The genotoxic potential of acrylamide monomer (AA), a compound familiar as a raw material of polyacrylamide electrophoresis gel, was extensively investigated in vitro. The results were clear cut: AA did not induce any gene mutations in Salmonella/microsome test systems (TA98, TA100, TA1535, TA1537), Escherichia coli/microsome assay (WP2 uvrA-) up to a dose of 50 mg AA/plate, or in HPRT-locus in Chinese hamster V79H3 cells (AA, 1-7 mM, 24 h treatment). On the other hand, AA showed a strong positive response: (a) in a Bacillus subtilis spore-rec assay (DNA damage) at 10-50 mg/disc, (b) to a chromosomal structural change test (AA, 2-5 mM, 24 h treatment), (c) to a polyploidy test (AA, 1-5 mM, 24 h treatment) in Chinese hamster V79H3 cells, (d) to a cell transformation assay in mouse BALB/c3T3 cells (AA, 1-2 mM, 72 h treatment).

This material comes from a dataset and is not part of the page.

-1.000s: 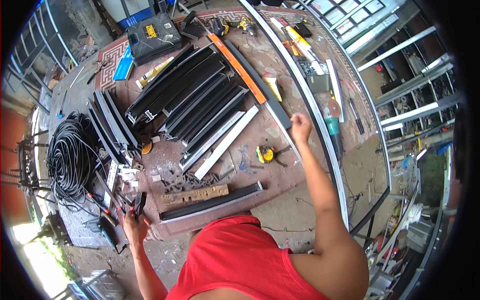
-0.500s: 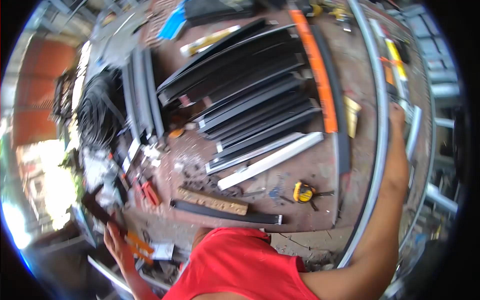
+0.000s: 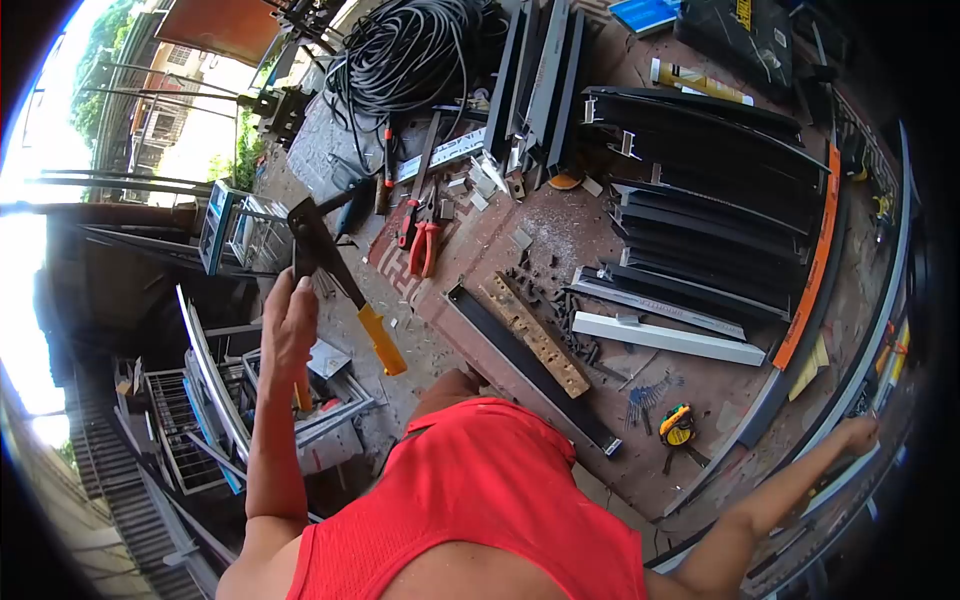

Sister chromatid exchange was also weakly but significantly induced by AA (AA, 1-2.5 mM, 24 h treatment) in Chinese hamster V79H3 cells. Carcinogenic potential of AA was reported in mice and rats several years ago. AA thus seems to be a typical clastogenic rodent carcinogen without any gene mutation potential. Furthermore, this experiment showed for the first time positive response of AA to a microbial test system (B. subtilis spore-rec assay).